Assignment:
Would you print the material exactly, starting at its first line and ending at the line holding "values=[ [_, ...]"?
*** Opening Supplied material ***
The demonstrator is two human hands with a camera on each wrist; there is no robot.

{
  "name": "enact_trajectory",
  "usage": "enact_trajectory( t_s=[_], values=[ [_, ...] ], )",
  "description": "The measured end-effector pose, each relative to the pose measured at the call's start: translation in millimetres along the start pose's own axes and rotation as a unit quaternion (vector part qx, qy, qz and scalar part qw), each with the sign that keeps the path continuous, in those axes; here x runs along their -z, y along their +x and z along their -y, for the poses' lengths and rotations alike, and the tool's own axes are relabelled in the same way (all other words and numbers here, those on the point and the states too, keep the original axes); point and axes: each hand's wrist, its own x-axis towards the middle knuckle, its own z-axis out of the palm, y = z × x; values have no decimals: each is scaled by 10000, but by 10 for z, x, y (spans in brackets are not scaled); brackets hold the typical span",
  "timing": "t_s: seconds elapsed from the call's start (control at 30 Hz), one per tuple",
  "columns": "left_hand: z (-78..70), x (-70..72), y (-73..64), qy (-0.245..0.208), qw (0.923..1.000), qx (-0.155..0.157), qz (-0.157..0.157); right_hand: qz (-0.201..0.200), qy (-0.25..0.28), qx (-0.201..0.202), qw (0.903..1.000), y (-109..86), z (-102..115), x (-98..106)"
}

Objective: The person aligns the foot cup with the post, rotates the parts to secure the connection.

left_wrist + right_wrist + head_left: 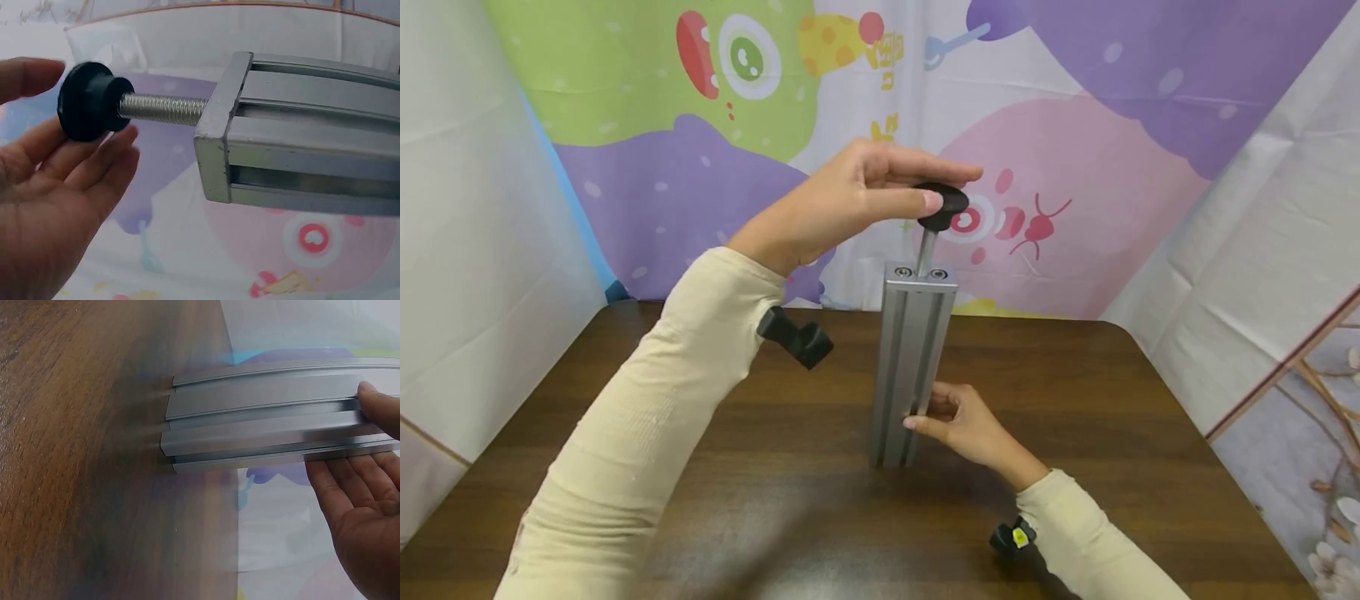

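A silver aluminium profile (913, 358) with slots along its sides stands upright on the table, an end plate (921, 279) with two bolts on top. A threaded leveling foot (94, 100) with a round black pad sticks up out of that plate, a stretch of its thread (165, 109) bare. My left hand (857, 196) is at the black pad, thumb on the near side and the other fingers round the far side. Lower down, my right hand (958, 421) grips the profile near its base. In the right wrist view the thumb (378, 409) presses one face, fingers against another.
The dark wooden table (760, 500) carries the profile's lower end. A cartoon-printed curtain (700, 208) hangs behind, with pale cloth sides (452, 208) left and right. Black mounts are strapped at the left wrist (793, 333) and right wrist (1011, 537).
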Motion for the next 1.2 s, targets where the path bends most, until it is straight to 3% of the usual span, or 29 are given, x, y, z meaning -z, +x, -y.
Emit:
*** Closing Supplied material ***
Output for this task:
The demonstrator is two human hands with a camera on each wrist; there is no robot.

{
  "name": "enact_trajectory",
  "usage": "enact_trajectory( t_s=[_], values=[ [_, ...] ], )",

The answer requires nothing more.